*** Begin section ***
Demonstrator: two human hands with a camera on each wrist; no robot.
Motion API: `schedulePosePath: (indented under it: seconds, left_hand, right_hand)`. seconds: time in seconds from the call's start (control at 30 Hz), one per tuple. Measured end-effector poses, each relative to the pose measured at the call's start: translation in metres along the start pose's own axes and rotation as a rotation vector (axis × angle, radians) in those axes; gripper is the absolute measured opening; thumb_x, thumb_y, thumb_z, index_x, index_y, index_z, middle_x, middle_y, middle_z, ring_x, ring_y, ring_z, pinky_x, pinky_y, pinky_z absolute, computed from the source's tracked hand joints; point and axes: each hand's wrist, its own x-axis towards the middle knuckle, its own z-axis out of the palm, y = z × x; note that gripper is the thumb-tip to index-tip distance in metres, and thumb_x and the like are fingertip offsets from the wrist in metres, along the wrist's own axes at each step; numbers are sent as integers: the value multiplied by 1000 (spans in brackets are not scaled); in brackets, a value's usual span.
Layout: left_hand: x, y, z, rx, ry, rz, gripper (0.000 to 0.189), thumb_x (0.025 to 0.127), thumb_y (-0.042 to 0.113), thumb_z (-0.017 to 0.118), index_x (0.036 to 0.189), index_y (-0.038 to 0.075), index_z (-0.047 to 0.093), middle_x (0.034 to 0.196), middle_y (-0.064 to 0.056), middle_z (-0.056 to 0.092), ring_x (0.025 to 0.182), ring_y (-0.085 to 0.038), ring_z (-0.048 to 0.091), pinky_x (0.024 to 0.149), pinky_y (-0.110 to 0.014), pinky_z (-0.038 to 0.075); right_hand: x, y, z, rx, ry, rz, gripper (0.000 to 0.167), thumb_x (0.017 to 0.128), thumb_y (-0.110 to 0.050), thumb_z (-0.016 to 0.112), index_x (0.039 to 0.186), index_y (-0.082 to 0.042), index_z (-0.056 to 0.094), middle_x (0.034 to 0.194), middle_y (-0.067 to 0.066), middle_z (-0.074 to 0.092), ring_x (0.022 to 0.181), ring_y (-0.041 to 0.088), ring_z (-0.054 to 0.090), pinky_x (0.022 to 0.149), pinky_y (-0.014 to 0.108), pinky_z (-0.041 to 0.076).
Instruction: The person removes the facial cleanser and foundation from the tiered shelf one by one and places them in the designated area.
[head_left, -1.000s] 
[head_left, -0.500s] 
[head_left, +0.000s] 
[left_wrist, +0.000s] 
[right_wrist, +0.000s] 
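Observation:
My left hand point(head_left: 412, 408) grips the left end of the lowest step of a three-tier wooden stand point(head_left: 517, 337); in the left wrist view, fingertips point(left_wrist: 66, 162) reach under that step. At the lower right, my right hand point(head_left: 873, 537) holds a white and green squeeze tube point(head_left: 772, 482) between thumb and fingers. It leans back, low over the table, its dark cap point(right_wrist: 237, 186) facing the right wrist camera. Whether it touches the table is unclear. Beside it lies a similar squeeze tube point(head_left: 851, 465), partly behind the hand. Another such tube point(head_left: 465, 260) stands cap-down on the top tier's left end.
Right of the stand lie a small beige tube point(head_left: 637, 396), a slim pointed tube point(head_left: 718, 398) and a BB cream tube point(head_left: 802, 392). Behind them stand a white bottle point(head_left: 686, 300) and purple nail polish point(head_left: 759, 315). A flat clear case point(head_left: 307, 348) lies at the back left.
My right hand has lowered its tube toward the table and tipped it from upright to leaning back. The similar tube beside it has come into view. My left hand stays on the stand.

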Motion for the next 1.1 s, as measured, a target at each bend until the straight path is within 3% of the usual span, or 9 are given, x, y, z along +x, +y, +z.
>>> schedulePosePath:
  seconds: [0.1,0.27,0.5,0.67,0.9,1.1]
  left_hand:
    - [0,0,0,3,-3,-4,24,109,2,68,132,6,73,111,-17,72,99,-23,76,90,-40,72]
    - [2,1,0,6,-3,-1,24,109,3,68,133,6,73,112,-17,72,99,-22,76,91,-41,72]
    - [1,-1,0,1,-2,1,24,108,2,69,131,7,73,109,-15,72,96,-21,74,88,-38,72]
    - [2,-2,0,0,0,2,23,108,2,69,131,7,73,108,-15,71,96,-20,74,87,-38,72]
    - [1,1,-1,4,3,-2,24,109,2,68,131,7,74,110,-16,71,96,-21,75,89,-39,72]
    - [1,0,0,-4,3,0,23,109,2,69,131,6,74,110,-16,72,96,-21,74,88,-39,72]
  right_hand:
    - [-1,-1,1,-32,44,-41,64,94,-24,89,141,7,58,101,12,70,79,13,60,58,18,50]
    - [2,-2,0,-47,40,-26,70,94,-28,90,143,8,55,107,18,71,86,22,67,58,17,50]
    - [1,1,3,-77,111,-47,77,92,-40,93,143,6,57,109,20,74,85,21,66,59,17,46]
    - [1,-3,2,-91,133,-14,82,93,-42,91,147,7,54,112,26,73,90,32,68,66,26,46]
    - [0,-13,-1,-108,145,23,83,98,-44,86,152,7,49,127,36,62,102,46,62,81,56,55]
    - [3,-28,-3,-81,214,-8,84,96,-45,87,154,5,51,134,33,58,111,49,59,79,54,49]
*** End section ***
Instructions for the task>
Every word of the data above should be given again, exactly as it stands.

Exercise response>
Demonstrator: two human hands with a camera on each wrist; no robot.
Motion API: `schedulePosePath: (indented under it: seconds, left_hand, right_hand)`. seconds: time in seconds from the call's start (control at 30 Hz), one per tuple. Measured end-effector poses, each relative to the pose measured at the call's start: translation in metres along the start pose's own axes and rotation as a rotation vector (axis × angle, radians) in those axes; gripper is the absolute measured opening; thumb_x, thumb_y, thumb_z, index_x, index_y, index_z, middle_x, middle_y, middle_z, ring_x, ring_y, ring_z, pinky_x, pinky_y, pinky_z absolute, computed from the source's tracked hand joints; point and axes: each hand's wrist, its own x-axis towards the middle knuckle, its own z-axis out of the palm, y = z × x; note that gripper is the thumb-tip to index-tip distance in metres, and thumb_x and the like are fingertip offsets from the wrist in metres, along the wrist's own axes at each step; numbers are sent as integers: the value multiplied by 1000 (spans in brackets are not scaled); in brackets, a value's usual span.
Layout: left_hand: x, y, z, rx, ry, rz, gripper (0.000 to 0.189), thumb_x (0.025 to 0.127), thumb_y (-0.042 to 0.113), thumb_z (-0.017 to 0.118), index_x (0.036 to 0.189), index_y (-0.038 to 0.075), index_z (-0.047 to 0.093), middle_x (0.034 to 0.196), middle_y (-0.064 to 0.056), middle_z (-0.056 to 0.092), ring_x (0.025 to 0.182), ring_y (-0.085 to 0.038), ring_z (-0.048 to 0.091), pinky_x (0.024 to 0.149), pinky_y (-0.110 to 0.014), pinky_z (-0.038 to 0.075); right_hand: x, y, z, rx, ry, rz, gripper (0.000 to 0.167), thumb_x (0.017 to 0.128), thumb_y (-0.110 to 0.050), thumb_z (-0.016 to 0.112), index_x (0.039 to 0.186), index_y (-0.082 to 0.042), index_z (-0.056 to 0.094), middle_x (0.034 to 0.194), middle_y (-0.067 to 0.066), middle_z (-0.074 to 0.092), ring_x (0.022 to 0.181), ring_y (-0.041 to 0.088), ring_z (-0.054 to 0.090), pinky_x (0.022 to 0.149), pinky_y (-0.014 to 0.108), pinky_z (-0.041 to 0.076).
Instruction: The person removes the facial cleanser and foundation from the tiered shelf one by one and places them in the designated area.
[head_left, -1.000s] 
[head_left, -0.500s] 
[head_left, +0.000s] 
[left_wrist, +0.000s] 
[right_wrist, +0.000s] 
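Observation:
My left hand point(head_left: 412, 408) grips the left end of the lowest step of a three-tier wooden stand point(head_left: 517, 337); in the left wrist view, fingertips point(left_wrist: 66, 162) reach under that step. At the lower right, my right hand point(head_left: 873, 537) holds a white and green squeeze tube point(head_left: 772, 482) between thumb and fingers. It leans back, low over the table, its dark cap point(right_wrist: 237, 186) facing the right wrist camera. Whether it touches the table is unclear. Beside it lies a similar squeeze tube point(head_left: 851, 465), partly behind the hand. Another such tube point(head_left: 465, 260) stands cap-down on the top tier's left end.
Right of the stand lie a small beige tube point(head_left: 637, 396), a slim pointed tube point(head_left: 718, 398) and a BB cream tube point(head_left: 802, 392). Behind them stand a white bottle point(head_left: 686, 300) and purple nail polish point(head_left: 759, 315). A flat clear case point(head_left: 307, 348) lies at the back left.
My right hand has lowered its tube toward the table and tipped it from upright to leaning back. The similar tube beside it has come into view. My left hand stays on the stand.
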
Motion for the next 1.1 s, as measured, a target at each bend until the straight path is within 3% of the usual span, or 9 are given, x, y, z along +x, +y, +z.
>>> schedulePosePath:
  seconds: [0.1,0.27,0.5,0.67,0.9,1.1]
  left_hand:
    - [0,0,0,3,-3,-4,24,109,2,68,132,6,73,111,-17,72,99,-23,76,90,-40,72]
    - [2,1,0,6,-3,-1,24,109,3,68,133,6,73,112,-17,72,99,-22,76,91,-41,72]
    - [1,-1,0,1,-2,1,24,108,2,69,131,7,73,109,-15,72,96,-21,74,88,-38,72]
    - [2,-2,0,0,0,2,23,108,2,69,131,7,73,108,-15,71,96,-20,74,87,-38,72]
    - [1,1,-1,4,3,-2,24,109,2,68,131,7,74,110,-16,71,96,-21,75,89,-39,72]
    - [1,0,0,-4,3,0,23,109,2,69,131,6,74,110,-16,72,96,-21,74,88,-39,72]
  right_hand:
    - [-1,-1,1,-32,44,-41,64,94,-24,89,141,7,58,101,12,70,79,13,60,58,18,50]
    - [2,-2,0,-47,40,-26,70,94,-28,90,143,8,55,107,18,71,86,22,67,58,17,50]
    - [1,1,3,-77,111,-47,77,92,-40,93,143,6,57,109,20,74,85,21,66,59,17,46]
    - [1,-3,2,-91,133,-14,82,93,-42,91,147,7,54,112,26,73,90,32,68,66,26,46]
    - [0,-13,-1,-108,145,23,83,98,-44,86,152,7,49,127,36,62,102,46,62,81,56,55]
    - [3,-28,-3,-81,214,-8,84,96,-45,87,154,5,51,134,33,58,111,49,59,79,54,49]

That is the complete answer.